Select all lines in the records that include "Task".

*** Opening STORED DATA ***

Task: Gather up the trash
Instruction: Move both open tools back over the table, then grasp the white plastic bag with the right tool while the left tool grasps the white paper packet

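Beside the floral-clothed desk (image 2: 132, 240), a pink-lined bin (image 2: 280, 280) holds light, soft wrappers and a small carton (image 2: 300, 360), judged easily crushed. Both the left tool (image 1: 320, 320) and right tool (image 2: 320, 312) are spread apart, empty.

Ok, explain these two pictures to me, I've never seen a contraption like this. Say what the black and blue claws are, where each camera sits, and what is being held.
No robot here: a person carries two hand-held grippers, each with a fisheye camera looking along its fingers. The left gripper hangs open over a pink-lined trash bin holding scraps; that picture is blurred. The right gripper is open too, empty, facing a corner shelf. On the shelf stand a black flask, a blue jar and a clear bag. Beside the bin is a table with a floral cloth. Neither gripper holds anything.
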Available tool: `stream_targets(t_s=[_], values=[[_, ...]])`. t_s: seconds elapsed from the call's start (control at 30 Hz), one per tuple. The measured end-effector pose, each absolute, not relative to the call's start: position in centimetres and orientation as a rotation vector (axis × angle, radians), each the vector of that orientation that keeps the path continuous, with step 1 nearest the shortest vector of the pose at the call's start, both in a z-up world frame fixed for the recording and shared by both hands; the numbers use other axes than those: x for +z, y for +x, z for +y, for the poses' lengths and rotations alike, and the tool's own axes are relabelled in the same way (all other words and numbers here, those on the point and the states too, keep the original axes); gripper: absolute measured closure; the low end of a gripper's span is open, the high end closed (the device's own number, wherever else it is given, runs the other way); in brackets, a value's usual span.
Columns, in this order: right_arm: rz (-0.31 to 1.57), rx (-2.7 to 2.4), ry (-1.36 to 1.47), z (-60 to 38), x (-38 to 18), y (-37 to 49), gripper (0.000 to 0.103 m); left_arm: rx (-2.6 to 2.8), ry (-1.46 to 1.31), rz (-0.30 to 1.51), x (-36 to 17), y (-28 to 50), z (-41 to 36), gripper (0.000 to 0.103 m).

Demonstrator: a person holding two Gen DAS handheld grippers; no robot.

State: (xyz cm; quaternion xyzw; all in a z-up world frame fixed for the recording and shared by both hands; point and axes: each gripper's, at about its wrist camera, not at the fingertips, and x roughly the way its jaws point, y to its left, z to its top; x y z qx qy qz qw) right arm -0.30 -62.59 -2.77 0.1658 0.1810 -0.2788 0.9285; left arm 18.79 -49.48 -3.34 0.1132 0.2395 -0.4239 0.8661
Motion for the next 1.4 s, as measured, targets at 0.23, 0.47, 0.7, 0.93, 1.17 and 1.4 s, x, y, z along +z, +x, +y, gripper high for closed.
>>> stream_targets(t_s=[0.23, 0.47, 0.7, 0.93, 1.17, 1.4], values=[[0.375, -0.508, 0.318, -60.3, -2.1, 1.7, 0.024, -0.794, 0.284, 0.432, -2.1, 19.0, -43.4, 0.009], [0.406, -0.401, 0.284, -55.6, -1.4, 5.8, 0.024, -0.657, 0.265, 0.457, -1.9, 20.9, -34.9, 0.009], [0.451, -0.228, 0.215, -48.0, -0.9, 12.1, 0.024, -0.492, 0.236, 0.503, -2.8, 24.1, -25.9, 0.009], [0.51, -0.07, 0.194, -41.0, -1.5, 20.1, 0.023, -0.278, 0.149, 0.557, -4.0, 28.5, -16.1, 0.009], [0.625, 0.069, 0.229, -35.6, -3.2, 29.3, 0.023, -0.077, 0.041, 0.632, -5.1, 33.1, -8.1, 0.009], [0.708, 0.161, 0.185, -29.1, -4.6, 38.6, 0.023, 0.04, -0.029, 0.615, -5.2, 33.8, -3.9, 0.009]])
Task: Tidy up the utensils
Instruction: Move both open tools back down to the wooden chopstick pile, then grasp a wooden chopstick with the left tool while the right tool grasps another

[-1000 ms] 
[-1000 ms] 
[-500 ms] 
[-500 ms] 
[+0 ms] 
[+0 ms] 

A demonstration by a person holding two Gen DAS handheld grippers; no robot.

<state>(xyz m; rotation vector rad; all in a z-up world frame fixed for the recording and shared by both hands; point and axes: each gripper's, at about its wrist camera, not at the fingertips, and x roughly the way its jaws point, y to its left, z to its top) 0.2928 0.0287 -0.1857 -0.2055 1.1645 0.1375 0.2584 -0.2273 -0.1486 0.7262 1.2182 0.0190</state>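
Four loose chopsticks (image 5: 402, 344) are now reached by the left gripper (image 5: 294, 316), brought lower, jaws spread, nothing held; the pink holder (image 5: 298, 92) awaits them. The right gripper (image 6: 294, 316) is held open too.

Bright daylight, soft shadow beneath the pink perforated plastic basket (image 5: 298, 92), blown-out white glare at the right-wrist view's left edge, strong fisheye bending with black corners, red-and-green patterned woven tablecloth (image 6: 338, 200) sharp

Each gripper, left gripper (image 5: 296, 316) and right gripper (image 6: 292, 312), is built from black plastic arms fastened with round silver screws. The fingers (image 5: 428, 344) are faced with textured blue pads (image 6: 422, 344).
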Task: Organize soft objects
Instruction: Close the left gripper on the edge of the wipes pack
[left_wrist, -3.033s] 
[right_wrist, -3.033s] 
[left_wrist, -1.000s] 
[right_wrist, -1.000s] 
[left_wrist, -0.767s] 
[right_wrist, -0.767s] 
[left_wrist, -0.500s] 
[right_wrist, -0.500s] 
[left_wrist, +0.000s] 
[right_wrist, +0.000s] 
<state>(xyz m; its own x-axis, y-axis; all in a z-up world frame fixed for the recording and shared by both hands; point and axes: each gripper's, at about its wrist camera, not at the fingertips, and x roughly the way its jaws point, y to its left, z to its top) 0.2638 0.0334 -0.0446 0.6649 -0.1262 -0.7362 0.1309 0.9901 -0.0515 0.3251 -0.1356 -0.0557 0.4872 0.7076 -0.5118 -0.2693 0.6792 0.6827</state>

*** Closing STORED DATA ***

ANSWER AREA =>
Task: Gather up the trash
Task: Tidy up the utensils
Task: Organize soft objects

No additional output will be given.